Спохватившись, отец кинулся к воротам. Увидев, как он неуклюжей трусцой пробирается между молодыми деревцами и машет рукой в сторону машины – мол, бегу, бегу, – Надя отвернулась.
Оставшись сидеть в беседке, она всматривалась в тонированное лобовое стекло. Не видно. Перевела взгляд на пёстрый борт микроавтобуса и вдруг узнала его. Во весь борт – яркие силуэты строительных кранов и высоток и размашистое «Глория Билд». Тот самый микроавтобус, крицынский.
Захлопнулись створки ворот, грюкнула металлическая задвижка, и отец медленно, как-то вопросительно двинулся к машине. Он будто собирался спросить кого-то или пытался вспомнить: теперь-то что?
Встал к Наде спиной, опершись рукой о ствол груши. Потом решил сложить одно в другое стоявшие возле него вёдра, плотнее прикрутил кран на колонке.
Из салона «Форда», с обратной от Нади стороны, начали выходить люди. Их было человек десять, наверное.
По двору растеклось упругое, полное живых пружинок, движение.
Надя высматривала Фиму или его сверстников, но их здесь не было. Мужички лет за тридцать. Крепкие, лёгкие, то и дело ненароком расплёскивающие избыточную энергию, – смачно, с хрустом, потягивающиеся с дороги, шумно вдыхающие осенний воздух. Одеты неприметно: джинсы, однотонные тёмные футболки, простенькие кроссовки. Отойдя от машины, мужчины коротко кивали отцу. Неторопливо, избегая гомона, переговаривались.
– Слава Богу, на месте, – тихо сказал один из них, только что разминавший затёкшую спину.
– И легко добрались, зря только страху на себя нагоняли, – ответил ему другой и, низко пригнув голову, перекрестился.
Вслед за ним перекрестились ещё несколько человек.
– Не иначе Юлиными молитвами. А насчёт лишнего страху – это ж тебе не щи солить, всегда лучше перебдеть.
– Шло бы и дальше так.
– Так и будет.
– Давайте-ка, братцы, сразу, не зевайте, – скомандовал кто-то, оставшийся в машине.
Мужчины вернулись к «Форду» и скоро зашагали в сторону дома с тяжёлыми брезентовыми баулами. Кто-то тащил, закинув на плечо, кто-то на согнутом предплечье.
– Семён, ты будто теннисные ракетки прёшь.
– Ну?
– Так горизонтально неси, чего ты?
– А какая разница?
– Вот ведь!

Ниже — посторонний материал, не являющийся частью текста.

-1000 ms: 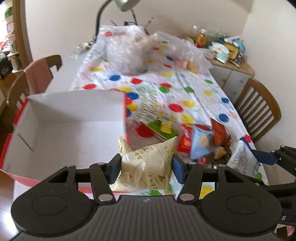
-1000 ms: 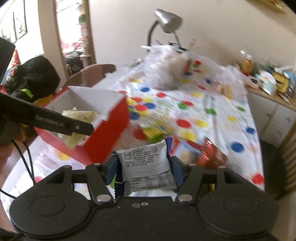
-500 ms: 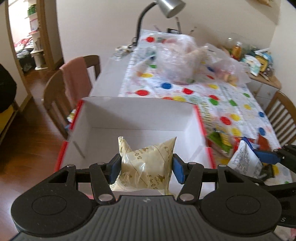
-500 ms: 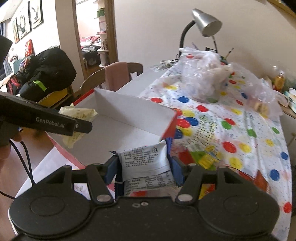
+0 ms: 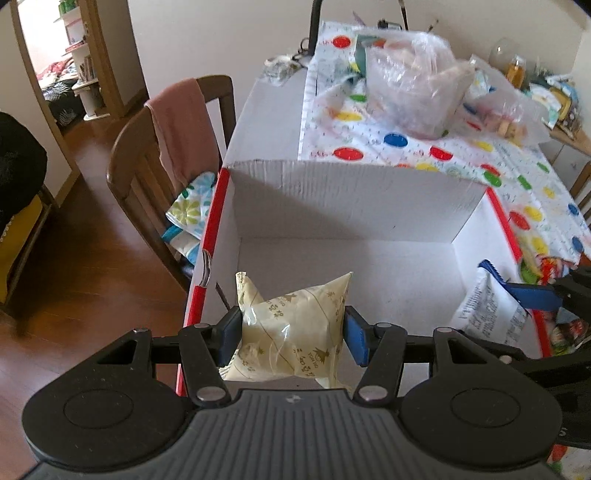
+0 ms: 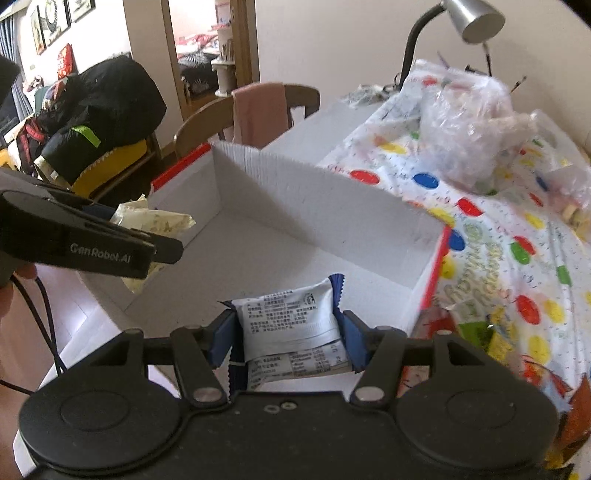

Разница! Небрежно несёшь!
Сложили ношу в гараж, вернулись к машине.
Некоторым досталось ещё по баулу, другие остались без дела.
– Возле Иоанна служба-то будет, Димыч?
– Не знаю. Храм-то закрыт.
– Я и говорю – возле. А то и открыть недолго. Храм-то освящённый.
– Не знаю. Скажут.
Надя наблюдала за этими людьми с хорошо знакомым ей, но нисколько не притупившим своей остроты смешанным чувством. Точнее, это были два отдельных чувства – которые вовсе не собирались смешиваться, а только вступали в какую-то бесконечную, напрасную, бесплодную реакцию. Жаркое любопытство, в котором каждый раз дышала надежда: вот сейчас, сейчас тебе откроется, – и одновременно тяжкий, леденящий стыд – будто подсматривает в замочную скважину и уже слышит за спиной чьи-то близкие шаги, а оторваться не может.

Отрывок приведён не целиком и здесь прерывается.